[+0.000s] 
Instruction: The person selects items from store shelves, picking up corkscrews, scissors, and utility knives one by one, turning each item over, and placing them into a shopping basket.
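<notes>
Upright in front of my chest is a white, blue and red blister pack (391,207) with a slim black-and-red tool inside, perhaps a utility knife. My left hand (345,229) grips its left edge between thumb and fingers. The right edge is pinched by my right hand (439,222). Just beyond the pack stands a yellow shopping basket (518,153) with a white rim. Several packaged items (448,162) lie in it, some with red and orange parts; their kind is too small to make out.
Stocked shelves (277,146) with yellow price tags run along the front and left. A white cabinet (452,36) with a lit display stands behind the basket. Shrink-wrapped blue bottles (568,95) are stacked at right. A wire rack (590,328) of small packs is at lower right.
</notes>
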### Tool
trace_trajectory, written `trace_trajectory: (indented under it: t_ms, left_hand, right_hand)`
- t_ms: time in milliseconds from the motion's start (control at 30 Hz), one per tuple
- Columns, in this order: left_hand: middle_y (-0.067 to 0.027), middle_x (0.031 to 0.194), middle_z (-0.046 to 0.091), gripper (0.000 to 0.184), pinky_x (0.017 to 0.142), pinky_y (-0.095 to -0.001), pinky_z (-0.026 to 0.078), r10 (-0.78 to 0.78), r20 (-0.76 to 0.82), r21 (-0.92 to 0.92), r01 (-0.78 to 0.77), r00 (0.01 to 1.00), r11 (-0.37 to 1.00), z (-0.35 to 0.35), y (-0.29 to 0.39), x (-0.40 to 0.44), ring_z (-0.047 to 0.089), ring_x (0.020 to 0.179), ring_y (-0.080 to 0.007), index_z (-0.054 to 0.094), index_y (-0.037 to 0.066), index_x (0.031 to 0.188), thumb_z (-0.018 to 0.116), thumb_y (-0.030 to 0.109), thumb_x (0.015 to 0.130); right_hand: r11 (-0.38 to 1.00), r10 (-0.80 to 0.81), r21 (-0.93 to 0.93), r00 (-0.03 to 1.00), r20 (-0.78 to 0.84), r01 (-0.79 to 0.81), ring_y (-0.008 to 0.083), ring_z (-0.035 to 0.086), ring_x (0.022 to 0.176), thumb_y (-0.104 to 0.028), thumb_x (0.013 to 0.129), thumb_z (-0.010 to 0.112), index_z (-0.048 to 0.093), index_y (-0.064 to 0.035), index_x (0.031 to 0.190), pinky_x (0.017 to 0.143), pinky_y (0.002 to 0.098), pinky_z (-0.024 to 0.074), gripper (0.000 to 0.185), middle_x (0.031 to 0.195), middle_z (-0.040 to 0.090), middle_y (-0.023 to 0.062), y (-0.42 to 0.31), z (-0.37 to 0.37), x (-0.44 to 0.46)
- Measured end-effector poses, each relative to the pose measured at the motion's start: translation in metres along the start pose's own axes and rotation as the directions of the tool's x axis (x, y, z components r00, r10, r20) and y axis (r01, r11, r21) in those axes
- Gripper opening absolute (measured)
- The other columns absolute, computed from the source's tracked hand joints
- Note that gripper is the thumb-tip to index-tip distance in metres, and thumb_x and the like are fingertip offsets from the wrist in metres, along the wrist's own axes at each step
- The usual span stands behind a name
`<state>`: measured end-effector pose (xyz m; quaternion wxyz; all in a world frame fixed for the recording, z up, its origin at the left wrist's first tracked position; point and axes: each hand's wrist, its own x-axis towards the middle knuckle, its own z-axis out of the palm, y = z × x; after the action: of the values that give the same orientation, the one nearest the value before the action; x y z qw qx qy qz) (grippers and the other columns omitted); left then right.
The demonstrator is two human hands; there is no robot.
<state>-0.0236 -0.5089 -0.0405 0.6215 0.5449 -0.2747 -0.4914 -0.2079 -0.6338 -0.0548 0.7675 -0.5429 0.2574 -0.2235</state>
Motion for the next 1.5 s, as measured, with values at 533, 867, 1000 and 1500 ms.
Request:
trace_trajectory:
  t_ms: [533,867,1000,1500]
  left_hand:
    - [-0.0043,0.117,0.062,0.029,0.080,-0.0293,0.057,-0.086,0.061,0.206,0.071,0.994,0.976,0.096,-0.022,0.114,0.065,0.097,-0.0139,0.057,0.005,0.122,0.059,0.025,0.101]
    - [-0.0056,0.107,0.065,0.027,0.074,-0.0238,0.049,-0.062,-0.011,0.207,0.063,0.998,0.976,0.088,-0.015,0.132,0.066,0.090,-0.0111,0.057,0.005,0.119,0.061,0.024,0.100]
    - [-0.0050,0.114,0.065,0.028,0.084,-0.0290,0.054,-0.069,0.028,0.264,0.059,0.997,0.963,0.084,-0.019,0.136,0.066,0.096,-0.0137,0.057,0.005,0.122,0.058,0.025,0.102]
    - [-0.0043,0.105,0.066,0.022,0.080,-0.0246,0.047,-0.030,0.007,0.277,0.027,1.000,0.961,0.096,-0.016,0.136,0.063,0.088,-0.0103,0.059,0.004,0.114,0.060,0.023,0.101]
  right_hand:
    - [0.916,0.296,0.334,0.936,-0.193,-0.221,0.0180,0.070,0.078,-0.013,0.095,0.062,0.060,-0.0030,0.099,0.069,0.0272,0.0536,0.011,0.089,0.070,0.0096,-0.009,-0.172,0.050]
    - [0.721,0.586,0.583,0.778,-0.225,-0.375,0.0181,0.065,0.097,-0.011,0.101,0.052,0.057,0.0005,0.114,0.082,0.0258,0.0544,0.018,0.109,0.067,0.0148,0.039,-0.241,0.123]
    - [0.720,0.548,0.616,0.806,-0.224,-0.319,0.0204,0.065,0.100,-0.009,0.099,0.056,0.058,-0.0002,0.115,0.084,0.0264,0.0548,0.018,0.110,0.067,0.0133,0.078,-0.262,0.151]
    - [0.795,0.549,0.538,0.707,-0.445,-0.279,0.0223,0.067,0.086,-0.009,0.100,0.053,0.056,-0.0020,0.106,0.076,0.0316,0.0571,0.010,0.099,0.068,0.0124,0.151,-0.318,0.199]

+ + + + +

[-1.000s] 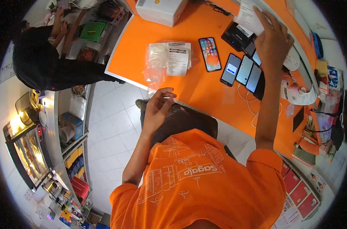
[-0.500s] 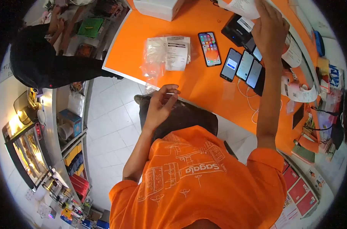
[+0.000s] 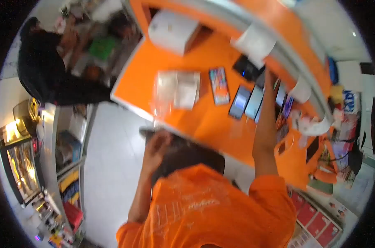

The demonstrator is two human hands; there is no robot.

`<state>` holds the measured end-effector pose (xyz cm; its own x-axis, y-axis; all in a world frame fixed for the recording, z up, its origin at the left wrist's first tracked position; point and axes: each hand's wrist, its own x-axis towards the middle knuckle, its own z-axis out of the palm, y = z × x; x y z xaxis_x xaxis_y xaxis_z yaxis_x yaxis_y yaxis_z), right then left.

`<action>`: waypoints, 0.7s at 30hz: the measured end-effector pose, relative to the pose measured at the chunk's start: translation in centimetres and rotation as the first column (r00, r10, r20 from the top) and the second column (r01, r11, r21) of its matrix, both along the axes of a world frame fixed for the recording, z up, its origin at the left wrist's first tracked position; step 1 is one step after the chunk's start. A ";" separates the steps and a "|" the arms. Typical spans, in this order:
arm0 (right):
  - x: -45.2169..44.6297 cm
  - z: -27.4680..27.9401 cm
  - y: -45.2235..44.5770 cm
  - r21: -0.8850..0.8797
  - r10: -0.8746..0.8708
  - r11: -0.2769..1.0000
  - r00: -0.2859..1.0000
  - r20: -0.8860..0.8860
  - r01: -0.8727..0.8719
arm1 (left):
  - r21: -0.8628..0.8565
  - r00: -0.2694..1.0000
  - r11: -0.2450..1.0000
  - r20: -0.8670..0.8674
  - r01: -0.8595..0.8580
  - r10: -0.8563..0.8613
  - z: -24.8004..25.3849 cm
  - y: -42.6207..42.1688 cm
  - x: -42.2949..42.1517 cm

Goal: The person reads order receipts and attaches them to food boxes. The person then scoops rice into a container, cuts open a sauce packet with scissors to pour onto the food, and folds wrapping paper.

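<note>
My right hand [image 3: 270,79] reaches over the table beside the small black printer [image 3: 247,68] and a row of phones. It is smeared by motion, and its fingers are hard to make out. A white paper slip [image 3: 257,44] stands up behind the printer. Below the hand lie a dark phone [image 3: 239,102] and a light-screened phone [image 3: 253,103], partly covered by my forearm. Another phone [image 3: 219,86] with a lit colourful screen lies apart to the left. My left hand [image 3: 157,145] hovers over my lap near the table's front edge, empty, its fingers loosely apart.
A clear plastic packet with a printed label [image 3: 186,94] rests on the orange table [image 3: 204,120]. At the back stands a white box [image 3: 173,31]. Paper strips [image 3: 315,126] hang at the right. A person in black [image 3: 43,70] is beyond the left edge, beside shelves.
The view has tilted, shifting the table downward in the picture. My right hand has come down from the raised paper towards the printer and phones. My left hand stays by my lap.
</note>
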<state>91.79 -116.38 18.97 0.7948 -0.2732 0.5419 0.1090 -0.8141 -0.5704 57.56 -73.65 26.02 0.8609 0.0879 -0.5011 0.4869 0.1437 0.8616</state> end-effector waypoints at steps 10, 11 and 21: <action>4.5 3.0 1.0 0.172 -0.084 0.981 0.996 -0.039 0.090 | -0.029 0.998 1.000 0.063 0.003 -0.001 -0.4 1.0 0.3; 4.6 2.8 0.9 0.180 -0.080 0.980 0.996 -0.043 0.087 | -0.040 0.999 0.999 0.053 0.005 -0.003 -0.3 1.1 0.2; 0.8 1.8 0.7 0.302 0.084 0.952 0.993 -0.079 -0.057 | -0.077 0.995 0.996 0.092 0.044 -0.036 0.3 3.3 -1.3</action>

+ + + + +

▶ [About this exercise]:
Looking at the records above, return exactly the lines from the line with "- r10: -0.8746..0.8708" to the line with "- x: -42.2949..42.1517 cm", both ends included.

▶ [Expected answer]:
  - r10: -0.8746..0.8708
  - r11: -0.2769..1.0000
  - r00: -0.2859..1.0000
  - r20: -0.8860..0.8860
  - r01: -0.8727..0.8719
arm1 (left):
  - r21: -0.8628..0.8565
  - r00: -0.2694..1.0000
  - r11: -0.2450..1.0000
  - r20: -0.8670..0.8674
  - r01: -0.8595..0.8580
  - r10: -0.8563..0.8613
  - z: -24.8004..25.3849 cm
  - y: -42.6207..42.1688 cm
  - x: -42.2949..42.1517 cm

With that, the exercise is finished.